Our role as a global data provider includes:

maintaining up-to-date and accurate time-series data on mineral commodities
collection and analysis of statistical datasets (e.g. mineral exploration activity; resources and reserves; mineral consumption; energy and water consumption; recycling rates, etc.) relevant to understanding material cycles and their footprints
providing free, impartial, authoritative information on critical raw materials

If you want to discover more then please contact Teresa Brown.

Global production of primary metals and ores in 2017 (tonnes), based on BGS data. BGS © UKRI

Role in decarbonisation

Action on climate change and the transition to a low- or zero-carbon economy are strategic priorities for many countries around the world, including the UK. Our research is evolving to address this challenge, focusing on the critical raw materials that are essential for decarbonisation of the transport and energy sectors.

Ensuring these raw materials are produced in a responsible and sustainable way is an integral part of our supply-chain research. Our work embraces the entire lifecycle of critical raw materials, considering ‘primary’ (extracted from the Earth) and ‘secondary’ (that may be recovered through recycling) resources together as parts of a single system, thereby contributing to the vision of a circular economy.

Raw material supply chains have grown in complexity and size at an exponential rate in recent years. Tracking material flows and stocks in our economies is a major challenge and material supply chains can generate negative environmental and social impacts.

Reducing these impacts and decarbonising the global economy requires multiple interventions, including:

low-carbon extraction, processing and refining of primary raw materials
increased utilisation of recycled stocks
‘doing more with less’
designing products with re-use, remanufacturing and recycling in mind

A whole-systems approach is needed to ensure that interactions between the economy and environment are properly accounted for, the optimum stages for intervention are identified and impacts are not hidden by shifting them to other regions or sectors.

This research focuses on:

mapping material flows and stocks to identify meaningful interventions
adopting a holistic, whole-systems approach that analyses all interactions between raw material supply chains, the economy, the environment and society and quantifies trade-offs
understanding the role of circular economy in improving resilience and efficiencies in supply chains and reducing environmental impacts

If you want to discover more then please contact Evi Petavratzi.

Global challenges are interlinked and interact with raw material supply chains.
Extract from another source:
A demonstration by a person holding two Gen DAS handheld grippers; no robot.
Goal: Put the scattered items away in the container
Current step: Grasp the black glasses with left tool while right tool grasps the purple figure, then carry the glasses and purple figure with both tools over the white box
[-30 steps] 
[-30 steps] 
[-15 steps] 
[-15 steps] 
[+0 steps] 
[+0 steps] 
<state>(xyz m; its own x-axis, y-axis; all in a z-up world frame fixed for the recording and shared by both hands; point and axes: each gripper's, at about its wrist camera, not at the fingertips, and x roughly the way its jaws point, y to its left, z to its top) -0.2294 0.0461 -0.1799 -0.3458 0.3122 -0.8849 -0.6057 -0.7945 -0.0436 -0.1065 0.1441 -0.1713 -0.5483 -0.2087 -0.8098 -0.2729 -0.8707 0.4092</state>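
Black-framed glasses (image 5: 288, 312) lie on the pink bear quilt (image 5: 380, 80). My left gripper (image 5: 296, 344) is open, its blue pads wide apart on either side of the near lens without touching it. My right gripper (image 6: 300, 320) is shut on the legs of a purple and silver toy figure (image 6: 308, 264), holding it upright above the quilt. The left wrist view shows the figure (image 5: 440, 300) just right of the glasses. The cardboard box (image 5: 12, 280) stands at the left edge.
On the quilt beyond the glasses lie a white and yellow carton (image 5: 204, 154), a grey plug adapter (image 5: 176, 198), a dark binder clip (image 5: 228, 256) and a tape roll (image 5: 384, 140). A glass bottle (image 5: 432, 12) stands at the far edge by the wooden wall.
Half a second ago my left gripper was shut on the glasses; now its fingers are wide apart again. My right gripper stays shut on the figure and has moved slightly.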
BGS © UKRI

The UK Critical Minerals Intelligence Centre (CMIC) supports the UK in securing adequate, timely and sustainable supplies of the minerals and metals it requires to transition its economy in the coming decades to net-zero emissions.

Led by the British Geological Survey (BGS) with support from the Department for Business, Energy & Industrial Strategy (BEIS), we work together with universities and private and public sector partners to gather and analyse intelligence on the supply and demand of critical minerals, their global value chains and use by UK industry. Our aim is to guide decision-making by government and industry to mitigate risks to supply security, helping to deliver economic prosperity and create opportunities for UK businesses in critical mineral supply chains, domestically and internationally. More information can be found on the dedicated CMIC website.